Ortega tuvo la oportunidad de imprimirle a esa despedida un giro 
catalizador, o al menos una sagrada dosis de esperanza. Es 
descorazonador que la Iglesia sea incapaz de leer lo que cada mañana 
amanece escrito en su fachada: que el país solo necesita una chispa de 
liderazgo para recuperar su secuestrado rostro.
Minutos después, ni corta ni perezosa, la dictadura cortó ventaja. 

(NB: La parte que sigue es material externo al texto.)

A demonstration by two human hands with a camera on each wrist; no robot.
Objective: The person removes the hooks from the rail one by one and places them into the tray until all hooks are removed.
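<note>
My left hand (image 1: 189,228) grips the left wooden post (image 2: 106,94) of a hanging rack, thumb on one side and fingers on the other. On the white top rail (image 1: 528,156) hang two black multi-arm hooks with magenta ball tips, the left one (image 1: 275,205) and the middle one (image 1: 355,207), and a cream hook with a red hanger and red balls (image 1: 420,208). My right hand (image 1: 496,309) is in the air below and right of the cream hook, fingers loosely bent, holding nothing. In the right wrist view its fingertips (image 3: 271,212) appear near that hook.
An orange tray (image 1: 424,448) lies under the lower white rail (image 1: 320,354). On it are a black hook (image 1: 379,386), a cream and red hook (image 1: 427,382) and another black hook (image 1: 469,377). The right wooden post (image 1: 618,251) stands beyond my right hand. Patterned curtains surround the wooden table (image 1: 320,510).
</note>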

Más de 50 disidentes y activistas fueron arrojados a patadas en oscuros 
ómnibus policiales que seguían el cortejo como fríos y repugnantes 
Leviatanes. Sin embargo, esta vez, la multitud cobró un alarmante número
 y un severo gesto. Las pocas consignas gubernamentales fueron acalladas
 con desdén. Accidente o asesinato, pese a la inhibición de una Iglesia 
que estaba llamada a marchar con la sotana remangada y la cruz en ristre
 al frente del coche fúnebre, el evento adquirió una fecunda calidad 
política.
Se equivocaría Raúl Castro en celebrar esta muerte. Con Payá 
desaparece probablemente una de las últimas y legítimas barreras frente a
 una no menos legítima oposición violenta. La determinación de la 
dictadura de retener el poder a sangre y fuego va estableciendo por 
contraste las coordenadas de la rebelión. Es una lección universal y 
Cuba no tiene por qué ser diferente. De hecho, en ese sentido, nunca ha 
sido diferente.
Me atrevo a pensar que Payá, como muchos otros cubanos, veía cuán 
cerca estamos de cruzar esa trágica frontera, cuán inevitable. Su vida, 
su destino, se avienen a estas palabras del capítulo 58 de Isaías:
 "¿No será más bien este otro el ayuno que yo quiero: desatar los lazos 
de maldad, deshacer las coyundas del yugo, dar la libertad a los 
quebrantados […]?"
Libertad. Bendito sea el hombre que merece llevarte en su epitafio.